# [TRY IT]
Word for word, restate the records that follow.
= = = = =
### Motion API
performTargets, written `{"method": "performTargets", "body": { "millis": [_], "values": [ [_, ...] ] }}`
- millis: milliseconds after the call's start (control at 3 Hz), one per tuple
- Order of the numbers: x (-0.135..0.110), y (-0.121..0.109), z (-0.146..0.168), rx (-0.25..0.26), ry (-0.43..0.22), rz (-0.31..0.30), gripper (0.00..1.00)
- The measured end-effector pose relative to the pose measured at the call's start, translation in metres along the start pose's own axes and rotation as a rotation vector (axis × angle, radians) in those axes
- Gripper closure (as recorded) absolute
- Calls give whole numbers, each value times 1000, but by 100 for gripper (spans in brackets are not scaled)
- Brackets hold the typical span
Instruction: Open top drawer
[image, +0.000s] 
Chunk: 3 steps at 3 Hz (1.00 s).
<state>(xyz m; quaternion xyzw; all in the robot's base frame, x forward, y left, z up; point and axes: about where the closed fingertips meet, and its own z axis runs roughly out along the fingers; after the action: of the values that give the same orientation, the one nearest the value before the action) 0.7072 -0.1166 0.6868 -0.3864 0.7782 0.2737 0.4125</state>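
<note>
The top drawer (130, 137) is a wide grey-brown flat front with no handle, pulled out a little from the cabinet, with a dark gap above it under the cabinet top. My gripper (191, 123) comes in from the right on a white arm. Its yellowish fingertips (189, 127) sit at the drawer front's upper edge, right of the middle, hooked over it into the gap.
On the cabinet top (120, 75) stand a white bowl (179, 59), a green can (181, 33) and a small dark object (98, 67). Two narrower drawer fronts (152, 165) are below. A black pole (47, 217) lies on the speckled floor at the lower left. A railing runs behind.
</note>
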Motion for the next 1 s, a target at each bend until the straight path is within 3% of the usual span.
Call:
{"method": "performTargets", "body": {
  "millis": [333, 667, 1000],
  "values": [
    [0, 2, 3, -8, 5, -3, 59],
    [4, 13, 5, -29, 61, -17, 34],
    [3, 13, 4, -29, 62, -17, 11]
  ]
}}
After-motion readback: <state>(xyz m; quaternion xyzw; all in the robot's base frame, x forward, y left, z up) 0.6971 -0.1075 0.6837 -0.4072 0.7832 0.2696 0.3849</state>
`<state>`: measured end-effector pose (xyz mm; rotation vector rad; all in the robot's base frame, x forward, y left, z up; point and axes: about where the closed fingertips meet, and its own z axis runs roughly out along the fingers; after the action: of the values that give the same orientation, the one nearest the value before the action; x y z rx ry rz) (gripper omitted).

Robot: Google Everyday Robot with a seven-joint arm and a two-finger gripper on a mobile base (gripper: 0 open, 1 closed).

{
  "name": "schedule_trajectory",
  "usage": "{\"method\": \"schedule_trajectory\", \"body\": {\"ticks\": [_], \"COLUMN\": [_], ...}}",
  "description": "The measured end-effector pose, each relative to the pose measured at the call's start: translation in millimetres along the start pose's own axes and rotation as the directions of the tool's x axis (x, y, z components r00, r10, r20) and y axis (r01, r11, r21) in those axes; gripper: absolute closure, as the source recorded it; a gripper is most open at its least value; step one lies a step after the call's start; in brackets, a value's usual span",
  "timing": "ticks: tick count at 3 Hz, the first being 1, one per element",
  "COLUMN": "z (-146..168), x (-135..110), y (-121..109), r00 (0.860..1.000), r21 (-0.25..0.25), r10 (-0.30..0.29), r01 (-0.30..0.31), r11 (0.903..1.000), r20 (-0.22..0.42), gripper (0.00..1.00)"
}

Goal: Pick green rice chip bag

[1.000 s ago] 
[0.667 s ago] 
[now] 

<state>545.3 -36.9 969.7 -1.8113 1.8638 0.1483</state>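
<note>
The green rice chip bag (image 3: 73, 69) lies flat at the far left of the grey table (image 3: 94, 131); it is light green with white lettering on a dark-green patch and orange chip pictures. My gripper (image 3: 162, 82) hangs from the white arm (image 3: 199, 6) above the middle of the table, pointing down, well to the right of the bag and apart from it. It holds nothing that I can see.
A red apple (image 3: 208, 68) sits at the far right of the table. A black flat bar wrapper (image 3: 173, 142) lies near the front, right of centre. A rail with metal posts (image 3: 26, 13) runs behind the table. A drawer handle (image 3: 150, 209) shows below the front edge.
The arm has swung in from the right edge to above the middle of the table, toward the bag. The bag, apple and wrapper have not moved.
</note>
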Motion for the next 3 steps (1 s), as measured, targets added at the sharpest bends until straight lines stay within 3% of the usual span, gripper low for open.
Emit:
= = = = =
# [PROBLEM SOLUTION]
### Motion API
performTargets, written `{"method": "performTargets", "body": { "millis": [_], "values": [ [_, ...] ] }}`
- millis: milliseconds after the call's start (control at 3 Hz), one per tuple
- Order of the numbers: x (-0.135..0.110), y (-0.121..0.109), z (-0.146..0.168), rx (-0.25..0.26), ry (-0.43..0.22), rz (-0.31..0.30), gripper (0.00..1.00)
- The measured end-effector pose relative to the pose measured at the call's start, translation in metres along the start pose's own axes and rotation as a rotation vector (axis × angle, radians) in those axes
- Gripper closure (as recorded) absolute
- Calls give whole numbers, each value times 1000, but by 100 for gripper (spans in brackets are not scaled)
- Brackets hold the typical span
Instruction: Open top drawer
[image, +0.000s] 
Chunk: 3 steps at 3 Hz (1.00 s).
<state>(xyz m; quaternion xyzw; all in the robot's base frame, x forward, y left, z up; point and axes: about where the closed fingertips meet, and its own z axis runs roughly out along the fingers; after the action: of the values that give the same orientation, the one nearest the value before the action) 0.7072 -0.1166 0.6868 -0.3864 0.7782 0.2737 0.4125</state>
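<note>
The top drawer (130, 137) is a wide grey-brown flat front with no handle, pulled out a little from the cabinet, with a dark gap above it under the cabinet top. My gripper (191, 123) comes in from the right on a white arm. Its yellowish fingertips (189, 127) sit at the drawer front's upper edge, right of the middle, hooked over it into the gap.
On the cabinet top (120, 75) stand a white bowl (179, 59), a green can (181, 33) and a small dark object (98, 67). Two narrower drawer fronts (152, 165) are below. A black pole (47, 217) lies on the speckled floor at the lower left. A railing runs behind.
</note>
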Motion for the next 1 s, a target at each bend until the straight path is within 3% of the usual span.
Call:
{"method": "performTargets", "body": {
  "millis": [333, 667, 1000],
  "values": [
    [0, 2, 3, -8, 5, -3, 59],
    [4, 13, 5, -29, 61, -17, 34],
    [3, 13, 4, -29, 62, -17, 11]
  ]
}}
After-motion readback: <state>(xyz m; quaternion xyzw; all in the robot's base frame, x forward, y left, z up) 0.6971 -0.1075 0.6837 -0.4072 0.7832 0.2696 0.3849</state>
`<state>`: measured end-effector pose (xyz mm; rotation vector rad; all in the robot's base frame, x forward, y left, z up; point and axes: about where the closed fingertips meet, and its own z axis runs roughly out along the fingers; after the action: of the values that give the same orientation, the one nearest the value before the action; x y z rx ry rz) (gripper omitted).

Robot: Google Everyday Robot with a seven-joint arm and a two-finger gripper on a mobile base (gripper: 0 open, 1 closed).

{
  "name": "schedule_trajectory",
  "usage": "{\"method\": \"schedule_trajectory\", \"body\": {\"ticks\": [_], \"COLUMN\": [_], ...}}",
  "description": "The measured end-effector pose, each relative to the pose measured at the call's start: translation in millimetres along the start pose's own axes and rotation as the directions of the tool's x axis (x, y, z components r00, r10, r20) and y axis (r01, r11, r21) in those axes; gripper: absolute closure, as the source recorded it; a gripper is most open at its least value; step one lies a step after the call's start; in brackets, a value's usual span",
  "timing": "ticks: tick count at 3 Hz, the first being 1, one per element",
  "COLUMN": "z (-146..168), x (-135..110), y (-121..109), r00 (0.860..1.000), r21 (-0.25..0.25), r10 (-0.30..0.29), r01 (-0.30..0.31), r11 (0.903..1.000), r20 (-0.22..0.42), gripper (0.00..1.00)"
}

Goal: Pick green rice chip bag

[1.000 s ago] 
[0.667 s ago] 
[now] 

<state>545.3 -36.9 969.7 -1.8113 1.8638 0.1483</state>
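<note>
The green rice chip bag (image 3: 73, 69) lies flat at the far left of the grey table (image 3: 94, 131); it is light green with white lettering on a dark-green patch and orange chip pictures. My gripper (image 3: 162, 82) hangs from the white arm (image 3: 199, 6) above the middle of the table, pointing down, well to the right of the bag and apart from it. It holds nothing that I can see.
A red apple (image 3: 208, 68) sits at the far right of the table. A black flat bar wrapper (image 3: 173, 142) lies near the front, right of centre. A rail with metal posts (image 3: 26, 13) runs behind the table. A drawer handle (image 3: 150, 209) shows below the front edge.
The arm has swung in from the right edge to above the middle of the table, toward the bag. The bag, apple and wrapper have not moved.
</note>
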Motion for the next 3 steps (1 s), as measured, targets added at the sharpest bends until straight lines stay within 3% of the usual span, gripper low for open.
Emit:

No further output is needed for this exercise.